## Exercise prompt
Without the images, print every line of the material below exactly as given.

## Input

---

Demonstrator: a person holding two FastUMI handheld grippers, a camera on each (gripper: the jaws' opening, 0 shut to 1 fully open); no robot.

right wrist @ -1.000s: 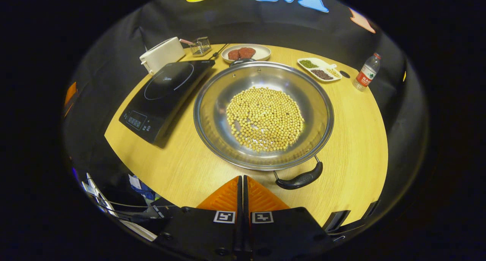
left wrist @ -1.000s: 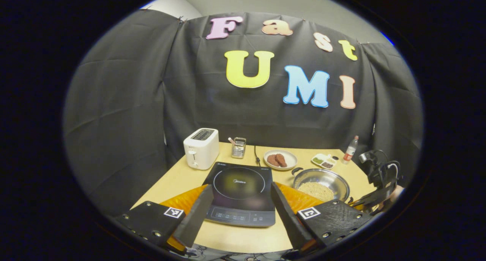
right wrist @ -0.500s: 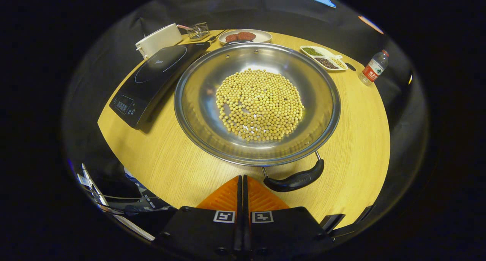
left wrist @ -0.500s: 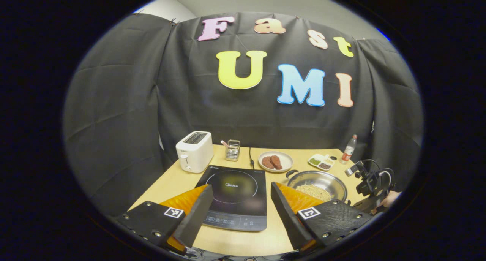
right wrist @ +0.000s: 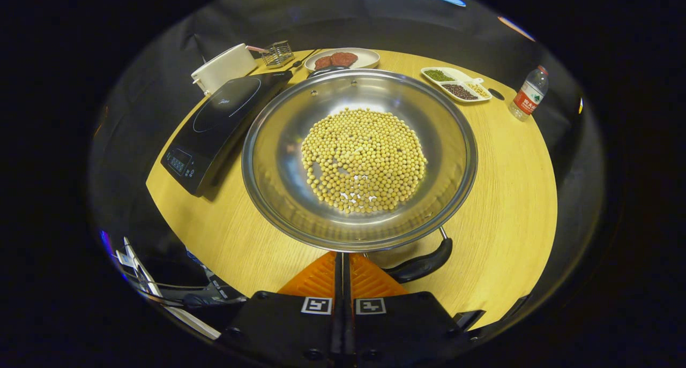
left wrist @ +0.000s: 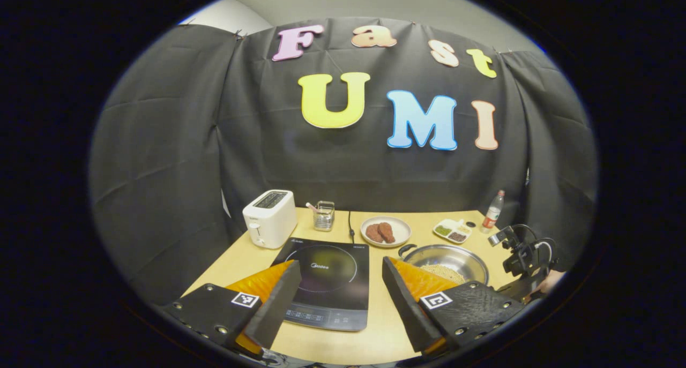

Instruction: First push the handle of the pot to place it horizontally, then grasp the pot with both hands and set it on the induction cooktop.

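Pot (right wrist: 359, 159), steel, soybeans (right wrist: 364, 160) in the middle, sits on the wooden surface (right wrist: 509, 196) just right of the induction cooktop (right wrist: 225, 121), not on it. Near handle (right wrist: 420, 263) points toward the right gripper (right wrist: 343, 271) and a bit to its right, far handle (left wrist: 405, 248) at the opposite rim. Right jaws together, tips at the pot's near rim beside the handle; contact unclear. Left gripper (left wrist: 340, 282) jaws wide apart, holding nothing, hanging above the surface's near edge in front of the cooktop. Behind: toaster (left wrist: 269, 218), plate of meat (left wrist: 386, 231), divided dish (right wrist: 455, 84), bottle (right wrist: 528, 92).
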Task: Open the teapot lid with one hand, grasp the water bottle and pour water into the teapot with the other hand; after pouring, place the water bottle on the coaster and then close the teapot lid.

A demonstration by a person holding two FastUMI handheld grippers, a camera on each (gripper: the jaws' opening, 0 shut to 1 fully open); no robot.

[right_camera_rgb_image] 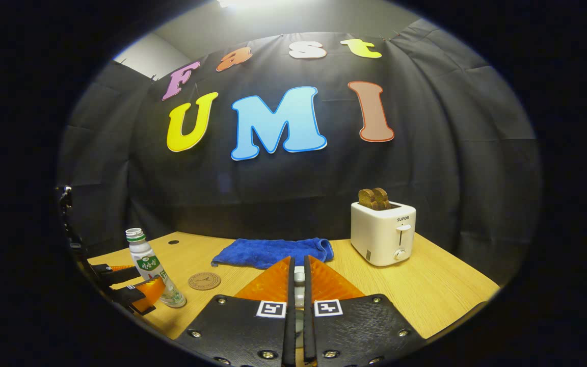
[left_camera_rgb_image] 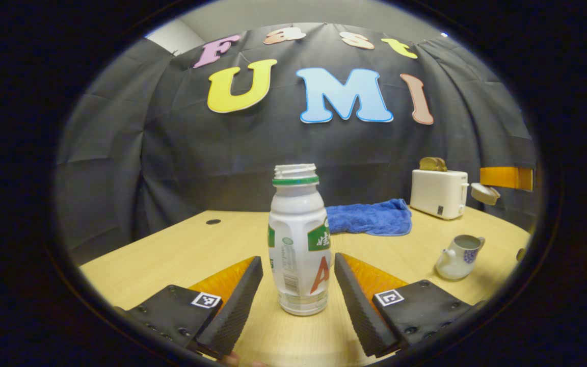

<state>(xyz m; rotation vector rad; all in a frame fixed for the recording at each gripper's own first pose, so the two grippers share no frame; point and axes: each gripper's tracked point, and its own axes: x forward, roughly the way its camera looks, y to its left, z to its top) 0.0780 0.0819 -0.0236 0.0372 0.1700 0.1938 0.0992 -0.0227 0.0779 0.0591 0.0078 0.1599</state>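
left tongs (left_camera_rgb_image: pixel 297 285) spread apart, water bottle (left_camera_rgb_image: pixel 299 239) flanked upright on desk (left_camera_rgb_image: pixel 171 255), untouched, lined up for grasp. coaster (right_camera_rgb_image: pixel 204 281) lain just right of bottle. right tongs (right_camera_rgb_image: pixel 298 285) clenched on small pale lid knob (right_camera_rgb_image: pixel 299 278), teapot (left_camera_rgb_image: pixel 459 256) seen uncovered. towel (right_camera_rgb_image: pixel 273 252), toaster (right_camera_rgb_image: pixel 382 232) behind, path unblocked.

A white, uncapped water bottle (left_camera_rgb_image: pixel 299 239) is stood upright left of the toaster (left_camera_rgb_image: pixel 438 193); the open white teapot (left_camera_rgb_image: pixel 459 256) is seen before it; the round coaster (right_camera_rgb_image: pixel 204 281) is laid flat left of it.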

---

## Solution
Demonstrator: a person holding two FastUMI handheld grippers, a camera on each (gripper: the jaws' opening, 0 shut to 1 fully open); no robot.

right wrist @ -1.000s: 
left wrist @ -1.000s: 
right wrist @ -0.500s: 
left wrist @ -0.500s: 
right wrist @ +0.000s: 
left wrist @ +0.000s: 

Instruction: First push the handle of the pot to place it horizontally, then grasp the pot with both hands and set it on the induction cooktop.

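Pot (right wrist: 359, 159), steel, soybeans (right wrist: 364, 160) in the middle, sits on the wooden surface (right wrist: 509, 196) just right of the induction cooktop (right wrist: 225, 121), not on it. Near handle (right wrist: 420, 263) points toward the right gripper (right wrist: 343, 271) and a bit to its right, far handle (left wrist: 405, 248) at the opposite rim. Right jaws together, tips at the pot's near rim beside the handle; contact unclear. Left gripper (left wrist: 340, 282) jaws wide apart, holding nothing, hanging above the surface's near edge in front of the cooktop. Behind: toaster (left wrist: 269, 218), plate of meat (left wrist: 386, 231), divided dish (right wrist: 455, 84), bottle (right wrist: 528, 92).
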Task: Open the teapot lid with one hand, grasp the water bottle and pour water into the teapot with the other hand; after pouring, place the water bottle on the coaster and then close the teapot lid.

A demonstration by a person holding two FastUMI handheld grippers, a camera on each (gripper: the jaws' opening, 0 shut to 1 fully open); no robot.

[right_camera_rgb_image] 
[left_camera_rgb_image] 

<state>(xyz m; rotation vector rad; all in a frame fixed for the recording at each gripper's own first pose, so the two grippers share no frame; point and axes: each gripper's tracked point, and its own axes: x forward, roughly the way its camera looks, y to its left, z to its top) 0.0780 0.0819 -0.0236 0.0372 0.1700 0.1938 0.0992 -0.0227 0.0779 0.0591 0.0078 0.1599</state>
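left tongs (left_camera_rgb_image: pixel 297 285) spread apart, water bottle (left_camera_rgb_image: pixel 299 239) flanked upright on desk (left_camera_rgb_image: pixel 171 255), untouched, lined up for grasp. coaster (right_camera_rgb_image: pixel 204 281) lain just right of bottle. right tongs (right_camera_rgb_image: pixel 298 285) clenched on small pale lid knob (right_camera_rgb_image: pixel 299 278), teapot (left_camera_rgb_image: pixel 459 256) seen uncovered. towel (right_camera_rgb_image: pixel 273 252), toaster (right_camera_rgb_image: pixel 382 232) behind, path unblocked.

A white, uncapped water bottle (left_camera_rgb_image: pixel 299 239) is stood upright left of the toaster (left_camera_rgb_image: pixel 438 193); the open white teapot (left_camera_rgb_image: pixel 459 256) is seen before it; the round coaster (right_camera_rgb_image: pixel 204 281) is laid flat left of it.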

The answer contains nothing more.